Activity
Copy the data that follows exactly as it is, excluding all pictures.

[Stored records]
··········

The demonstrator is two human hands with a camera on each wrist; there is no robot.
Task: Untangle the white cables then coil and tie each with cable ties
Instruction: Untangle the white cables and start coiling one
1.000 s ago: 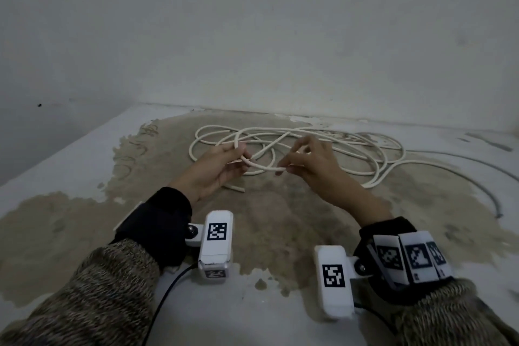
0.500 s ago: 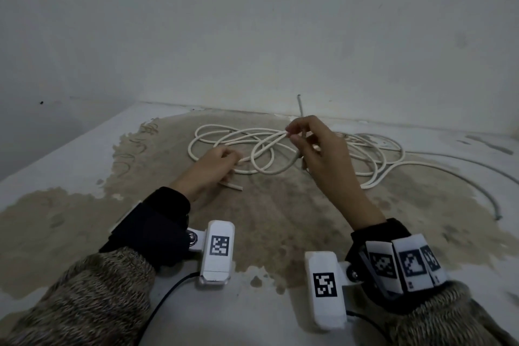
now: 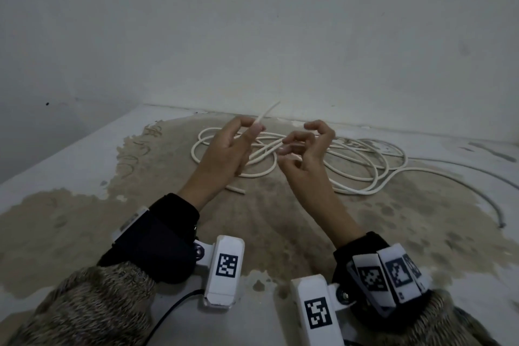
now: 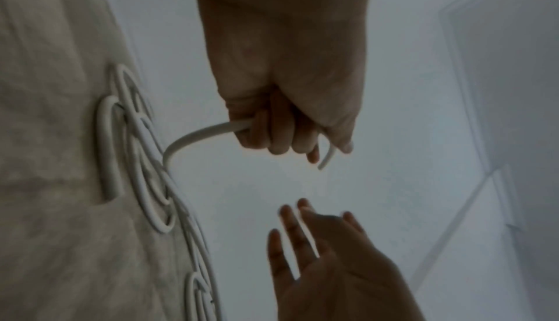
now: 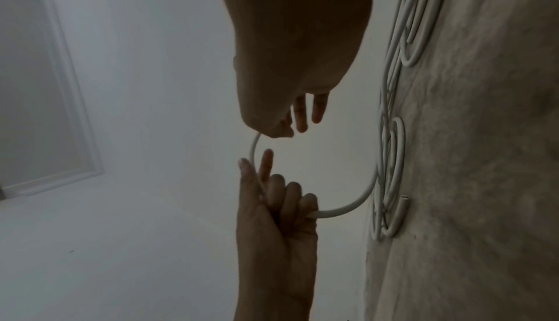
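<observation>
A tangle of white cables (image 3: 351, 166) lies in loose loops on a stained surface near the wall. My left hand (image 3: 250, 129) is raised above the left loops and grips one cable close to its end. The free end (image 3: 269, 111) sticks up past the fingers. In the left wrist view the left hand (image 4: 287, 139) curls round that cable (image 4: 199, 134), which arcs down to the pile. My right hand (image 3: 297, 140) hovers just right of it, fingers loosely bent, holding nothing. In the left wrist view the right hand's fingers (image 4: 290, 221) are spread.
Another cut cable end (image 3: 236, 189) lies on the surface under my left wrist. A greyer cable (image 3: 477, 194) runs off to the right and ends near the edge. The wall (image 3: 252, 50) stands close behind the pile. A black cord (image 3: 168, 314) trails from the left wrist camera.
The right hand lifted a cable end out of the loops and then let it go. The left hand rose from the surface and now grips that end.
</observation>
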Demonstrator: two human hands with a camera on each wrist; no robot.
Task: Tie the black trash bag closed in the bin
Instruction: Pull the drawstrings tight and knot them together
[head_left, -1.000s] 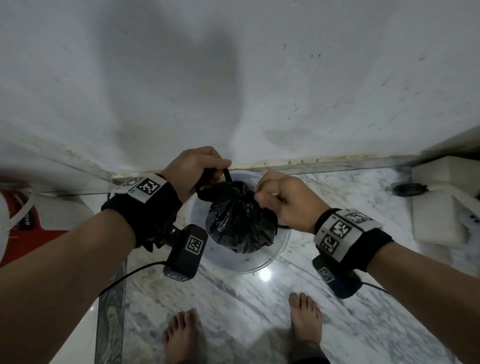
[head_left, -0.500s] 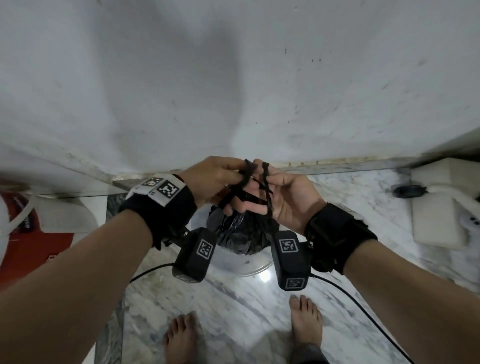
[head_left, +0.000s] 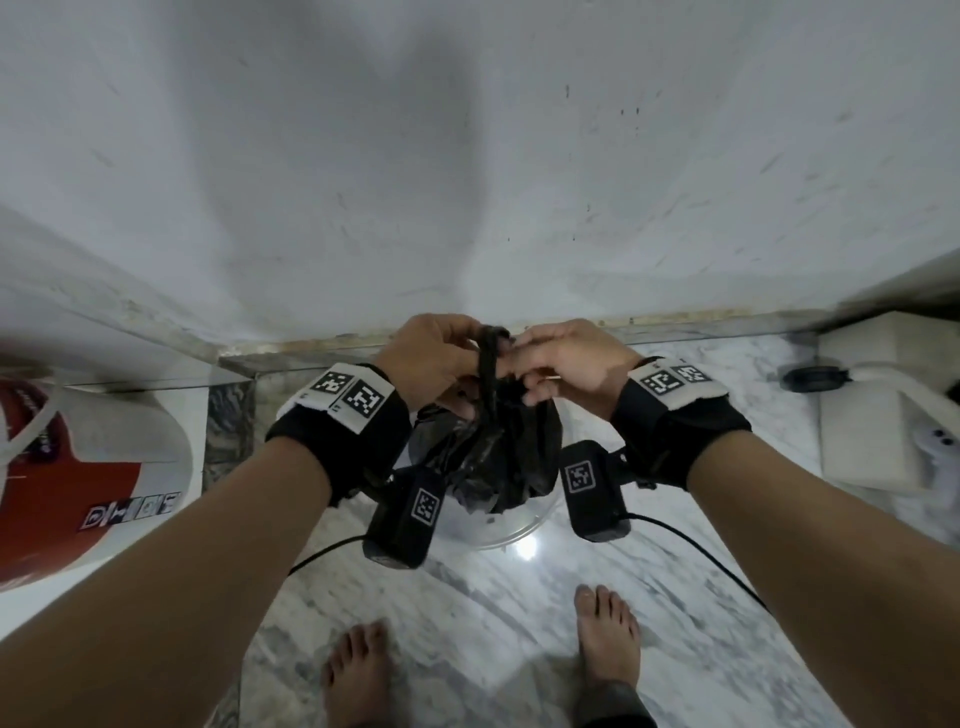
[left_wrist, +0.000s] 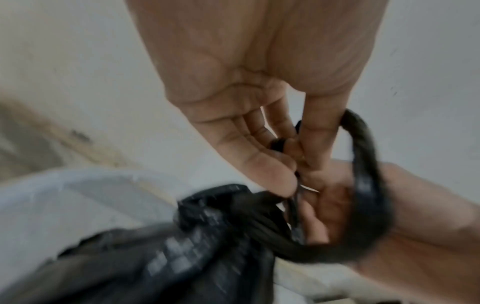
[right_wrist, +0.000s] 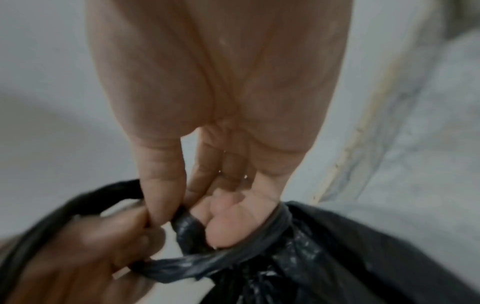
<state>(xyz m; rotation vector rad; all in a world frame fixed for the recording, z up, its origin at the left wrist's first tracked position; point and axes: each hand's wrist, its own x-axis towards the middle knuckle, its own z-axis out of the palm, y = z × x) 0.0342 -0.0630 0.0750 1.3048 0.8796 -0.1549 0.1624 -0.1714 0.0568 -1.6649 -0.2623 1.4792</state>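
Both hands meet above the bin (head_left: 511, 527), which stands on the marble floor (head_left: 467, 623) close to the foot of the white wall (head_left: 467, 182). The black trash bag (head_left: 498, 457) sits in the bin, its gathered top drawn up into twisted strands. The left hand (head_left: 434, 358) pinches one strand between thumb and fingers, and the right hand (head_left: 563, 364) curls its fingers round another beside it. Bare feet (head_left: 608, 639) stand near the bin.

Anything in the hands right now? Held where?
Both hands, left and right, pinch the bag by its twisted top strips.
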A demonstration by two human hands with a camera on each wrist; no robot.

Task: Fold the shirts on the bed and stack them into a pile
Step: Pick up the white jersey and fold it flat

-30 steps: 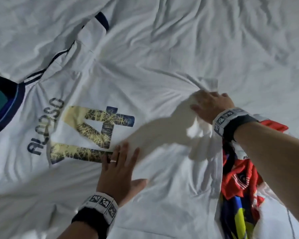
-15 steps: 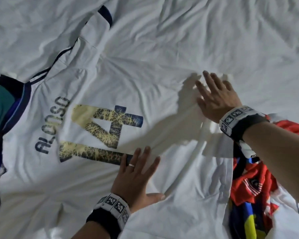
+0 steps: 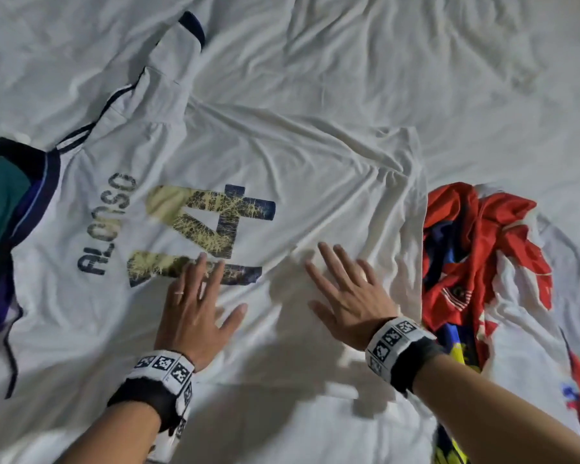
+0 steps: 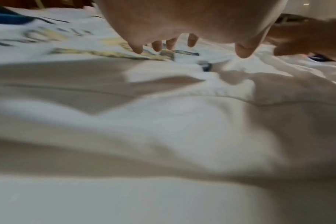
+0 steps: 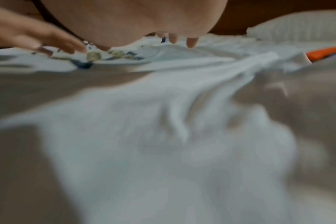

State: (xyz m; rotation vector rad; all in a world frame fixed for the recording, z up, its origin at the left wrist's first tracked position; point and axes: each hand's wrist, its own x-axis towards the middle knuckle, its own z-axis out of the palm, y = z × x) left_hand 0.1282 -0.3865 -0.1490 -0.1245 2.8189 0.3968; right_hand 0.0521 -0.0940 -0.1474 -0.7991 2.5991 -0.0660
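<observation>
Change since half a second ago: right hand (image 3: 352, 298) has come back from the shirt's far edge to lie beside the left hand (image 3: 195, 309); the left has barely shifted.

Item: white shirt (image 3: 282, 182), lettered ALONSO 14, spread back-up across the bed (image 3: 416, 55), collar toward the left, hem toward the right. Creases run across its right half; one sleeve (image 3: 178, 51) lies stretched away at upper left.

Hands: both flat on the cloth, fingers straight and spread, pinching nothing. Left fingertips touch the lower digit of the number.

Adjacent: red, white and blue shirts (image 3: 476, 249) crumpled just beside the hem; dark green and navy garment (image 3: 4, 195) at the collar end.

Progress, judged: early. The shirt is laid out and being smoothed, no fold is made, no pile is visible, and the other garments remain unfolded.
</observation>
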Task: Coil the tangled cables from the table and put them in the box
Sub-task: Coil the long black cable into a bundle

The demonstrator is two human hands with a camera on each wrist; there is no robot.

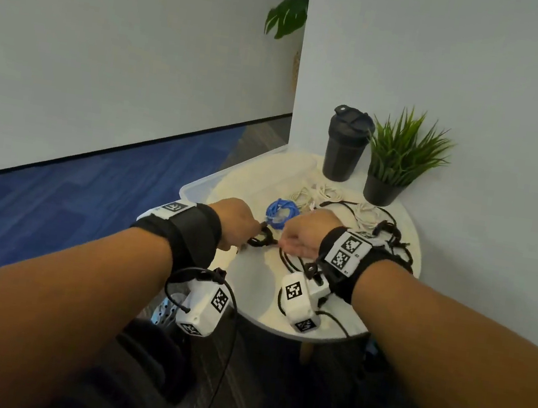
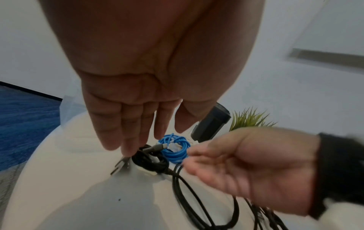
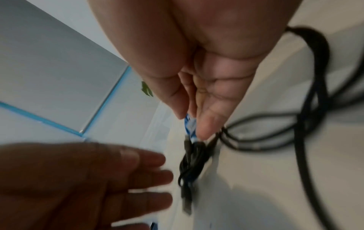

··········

Answer section
The demonstrator is two human hands with a camera on each wrist; there is no robot.
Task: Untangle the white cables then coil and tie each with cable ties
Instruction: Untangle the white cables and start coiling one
1.000 s ago: 
0.500 s ago: 
now: 
now: 
now: 
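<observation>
A tangle of white cables (image 3: 351, 166) lies in loose loops on a stained surface near the wall. My left hand (image 3: 250, 129) is raised above the left loops and grips one cable close to its end. The free end (image 3: 269, 111) sticks up past the fingers. In the left wrist view the left hand (image 4: 287, 139) curls round that cable (image 4: 199, 134), which arcs down to the pile. My right hand (image 3: 297, 140) hovers just right of it, fingers loosely bent, holding nothing. In the left wrist view the right hand's fingers (image 4: 290, 221) are spread.
Another cut cable end (image 3: 236, 189) lies on the surface under my left wrist. A greyer cable (image 3: 477, 194) runs off to the right and ends near the edge. The wall (image 3: 252, 50) stands close behind the pile. A black cord (image 3: 168, 314) trails from the left wrist camera.
The right hand lifted a cable end out of the loops and then let it go. The left hand rose from the surface and now grips that end.
</observation>
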Demonstrator: two human hands with a camera on each wrist; no robot.
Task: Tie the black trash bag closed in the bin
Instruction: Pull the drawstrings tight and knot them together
[head_left, -1.000s] 
[head_left, -0.500s] 
[head_left, +0.000s] 
[left_wrist, +0.000s] 
[right_wrist, +0.000s] 
<state>(xyz m; rotation vector rad; all in a world frame fixed for the recording, z up, its origin at the left wrist's first tracked position; point and axes: each hand's wrist, its own x-axis towards the middle knuckle, its own z-axis out of the palm, y = z × x) 0.0342 -0.0630 0.0750 1.3048 0.8796 -0.1549 0.1624 -0.1714 0.0568 -1.6649 -0.2623 1.4792</state>
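Both hands meet above the bin (head_left: 511, 527), which stands on the marble floor (head_left: 467, 623) close to the foot of the white wall (head_left: 467, 182). The black trash bag (head_left: 498, 457) sits in the bin, its gathered top drawn up into twisted strands. The left hand (head_left: 434, 358) pinches one strand between thumb and fingers, and the right hand (head_left: 563, 364) curls its fingers round another beside it. Bare feet (head_left: 608, 639) stand near the bin.

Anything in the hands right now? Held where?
Both hands, left and right, pinch the bag by its twisted top strips.
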A demonstration by two human hands with a camera on each wrist; no robot.

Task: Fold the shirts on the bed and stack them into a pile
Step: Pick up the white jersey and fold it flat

-30 steps: 
-15 steps: 
+0 steps: 
+0 steps: 
+0 steps: 

State: (xyz m; rotation vector rad; all in a world frame fixed for the recording, z up, its origin at the left wrist's first tracked position; point and axes: each hand's wrist, its own x-axis towards the middle knuckle, its own z-axis out of the palm, y = z × x) left_hand 0.1282 -0.3865 -0.1490 -0.1245 2.8189 0.3968; right_hand 0.0521 -0.0940 -0.1474 -0.7991 2.5991 -0.0660
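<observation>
Change since half a second ago: right hand (image 3: 352, 298) has come back from the shirt's far edge to lie beside the left hand (image 3: 195, 309); the left has barely shifted.

Item: white shirt (image 3: 282, 182), lettered ALONSO 14, spread back-up across the bed (image 3: 416, 55), collar toward the left, hem toward the right. Creases run across its right half; one sleeve (image 3: 178, 51) lies stretched away at upper left.

Hands: both flat on the cloth, fingers straight and spread, pinching nothing. Left fingertips touch the lower digit of the number.

Adjacent: red, white and blue shirts (image 3: 476, 249) crumpled just beside the hem; dark green and navy garment (image 3: 4, 195) at the collar end.

Progress, judged: early. The shirt is laid out and being smoothed, no fold is made, no pile is visible, and the other garments remain unfolded.
</observation>
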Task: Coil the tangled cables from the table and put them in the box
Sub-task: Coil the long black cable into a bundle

The demonstrator is two human hands with a camera on each wrist; there is no robot.

That concludes the answer.